WHAT THE EXERCISE ASKS: Retype the complete listing without any change.

[Opening DATASET CONTENT section]

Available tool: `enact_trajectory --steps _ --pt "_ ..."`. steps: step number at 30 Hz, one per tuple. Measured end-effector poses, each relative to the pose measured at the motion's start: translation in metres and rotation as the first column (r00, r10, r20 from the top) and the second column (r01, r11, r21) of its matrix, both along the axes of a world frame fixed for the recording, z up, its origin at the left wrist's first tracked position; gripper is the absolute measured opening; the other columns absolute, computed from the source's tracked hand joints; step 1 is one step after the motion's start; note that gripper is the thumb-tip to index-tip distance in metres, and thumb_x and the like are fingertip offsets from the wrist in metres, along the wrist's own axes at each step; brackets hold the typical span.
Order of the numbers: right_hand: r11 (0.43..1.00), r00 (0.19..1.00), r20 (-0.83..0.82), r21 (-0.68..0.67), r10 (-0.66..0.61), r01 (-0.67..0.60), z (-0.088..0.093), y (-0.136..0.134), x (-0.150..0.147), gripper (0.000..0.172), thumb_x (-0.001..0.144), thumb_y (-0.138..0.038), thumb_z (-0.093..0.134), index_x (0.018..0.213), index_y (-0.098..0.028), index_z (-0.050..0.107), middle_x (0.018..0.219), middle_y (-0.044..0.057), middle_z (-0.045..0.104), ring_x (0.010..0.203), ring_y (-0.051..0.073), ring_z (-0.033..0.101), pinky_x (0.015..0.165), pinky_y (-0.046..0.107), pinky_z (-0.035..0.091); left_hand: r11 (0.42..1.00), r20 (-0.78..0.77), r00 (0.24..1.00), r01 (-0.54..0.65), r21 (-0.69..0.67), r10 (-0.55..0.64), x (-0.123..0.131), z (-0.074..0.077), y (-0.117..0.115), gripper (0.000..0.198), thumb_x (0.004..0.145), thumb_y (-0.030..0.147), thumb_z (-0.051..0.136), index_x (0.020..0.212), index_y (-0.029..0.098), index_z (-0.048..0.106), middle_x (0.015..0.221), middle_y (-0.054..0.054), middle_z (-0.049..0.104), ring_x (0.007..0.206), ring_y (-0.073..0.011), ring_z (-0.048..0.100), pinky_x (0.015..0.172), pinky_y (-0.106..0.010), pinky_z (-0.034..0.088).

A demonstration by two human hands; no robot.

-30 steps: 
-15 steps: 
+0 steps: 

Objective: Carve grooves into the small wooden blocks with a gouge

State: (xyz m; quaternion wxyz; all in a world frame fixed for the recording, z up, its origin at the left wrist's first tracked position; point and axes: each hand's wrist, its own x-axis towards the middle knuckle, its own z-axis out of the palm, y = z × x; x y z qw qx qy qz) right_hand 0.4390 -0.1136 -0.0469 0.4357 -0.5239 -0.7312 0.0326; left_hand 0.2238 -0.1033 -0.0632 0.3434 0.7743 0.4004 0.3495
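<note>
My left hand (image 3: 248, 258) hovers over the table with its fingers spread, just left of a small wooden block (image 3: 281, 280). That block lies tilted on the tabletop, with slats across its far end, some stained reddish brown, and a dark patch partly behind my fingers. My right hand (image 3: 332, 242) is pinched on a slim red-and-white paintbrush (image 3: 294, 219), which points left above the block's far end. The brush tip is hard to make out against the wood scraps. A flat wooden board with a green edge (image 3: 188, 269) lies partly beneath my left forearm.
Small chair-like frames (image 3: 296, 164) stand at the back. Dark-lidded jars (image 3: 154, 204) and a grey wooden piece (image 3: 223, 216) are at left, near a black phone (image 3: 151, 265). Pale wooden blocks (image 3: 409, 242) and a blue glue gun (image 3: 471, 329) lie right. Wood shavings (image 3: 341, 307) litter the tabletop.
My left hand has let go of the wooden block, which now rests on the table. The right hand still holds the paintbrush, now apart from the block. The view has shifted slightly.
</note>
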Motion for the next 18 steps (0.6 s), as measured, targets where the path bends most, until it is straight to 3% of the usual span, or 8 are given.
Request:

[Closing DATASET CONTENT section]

REPLY:
Available tool: `enact_trajectory --steps _ --pt "_ ..."`. steps: step number at 30 Hz, one per tuple. Measured end-effector poses, each relative to the pose measured at the motion's start: translation in metres and rotation as the first column (r00, r10, r20 from the top) and the second column (r01, r11, r21) of its matrix, both along the axes of a world frame fixed for the recording, z up, its origin at the left wrist's first tracked position; gripper is the absolute measured opening; the other columns absolute, computed from the source's tracked hand joints; step 1 is one step after the motion's start; note that gripper is the thumb-tip to index-tip distance in metres, and thumb_x and the like are fingertip offsets from the wrist in metres, along the wrist's own axes at each step; brackets hold the typical span.
Order of the numbers: right_hand: r11 (0.43..1.00), r00 (0.19..1.00), r20 (-0.83..0.82), r21 (-0.68..0.67), r10 (-0.66..0.61), r01 (-0.67..0.60), z (-0.088..0.093), y (-0.136..0.134), x (-0.150..0.147), gripper (0.000..0.172), thumb_x (-0.001..0.144), thumb_y (-0.138..0.038), thumb_z (-0.093..0.134), index_x (0.018..0.213), index_y (-0.098..0.028), index_z (-0.050..0.107), middle_x (0.018..0.219), middle_y (-0.044..0.057), middle_z (-0.045..0.104), ring_x (0.010..0.203), ring_y (-0.051..0.073), ring_z (-0.033..0.101), pinky_x (0.015..0.165), pinky_y (-0.046..0.107), pinky_z (-0.035..0.091); left_hand: r11 (0.42..1.00), r20 (-0.78..0.77), r00 (0.24..1.00), r01 (-0.54..0.65), r21 (-0.69..0.67), r10 (-0.55..0.64), x (-0.123..0.131), z (-0.074..0.077), y (-0.117..0.115), gripper (0.000..0.198), thumb_x (0.004..0.145), thumb_y (-0.030..0.147), thumb_z (-0.051..0.136), index_x (0.020..0.212), index_y (-0.029..0.098), index_z (-0.048..0.106), middle_x (0.015..0.221), middle_y (-0.054..0.054), middle_z (-0.049..0.104), ring_x (0.007..0.206), ring_y (-0.073..0.011), ring_z (-0.048..0.100), pinky_x (0.015..0.172), pinky_y (-0.106..0.010), pinky_z (-0.034..0.088).

A demonstration by two human hands; no robot.

-30 steps: 
-15 steps: 
+0 steps: 

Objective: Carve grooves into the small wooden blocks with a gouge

State: (xyz m; quaternion wxyz; all in a world frame fixed for the recording, z up, its origin at the left wrist's first tracked position; point and axes: each hand's wrist, its own x-axis towards the middle knuckle, its own z-axis out of the palm, y = z × x; x y z qw qx qy qz) right_hand 0.4390 -0.1136 -0.0469 0.4357 -0.5239 -0.7312 0.0326; left_hand 0.2238 -0.1033 -0.0632 0.3434 0.7743 0.4004 0.3495
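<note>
My left hand (image 3: 248, 258) hovers over the table with its fingers spread, just left of a small wooden block (image 3: 281, 280). That block lies tilted on the tabletop, with slats across its far end, some stained reddish brown, and a dark patch partly behind my fingers. My right hand (image 3: 332, 242) is pinched on a slim red-and-white paintbrush (image 3: 294, 219), which points left above the block's far end. The brush tip is hard to make out against the wood scraps. A flat wooden board with a green edge (image 3: 188, 269) lies partly beneath my left forearm.
Small chair-like frames (image 3: 296, 164) stand at the back. Dark-lidded jars (image 3: 154, 204) and a grey wooden piece (image 3: 223, 216) are at left, near a black phone (image 3: 151, 265). Pale wooden blocks (image 3: 409, 242) and a blue glue gun (image 3: 471, 329) lie right. Wood shavings (image 3: 341, 307) litter the tabletop.
My left hand has let go of the wooden block, which now rests on the table. The right hand still holds the paintbrush, now apart from the block. The view has shifted slightly.
</note>
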Motion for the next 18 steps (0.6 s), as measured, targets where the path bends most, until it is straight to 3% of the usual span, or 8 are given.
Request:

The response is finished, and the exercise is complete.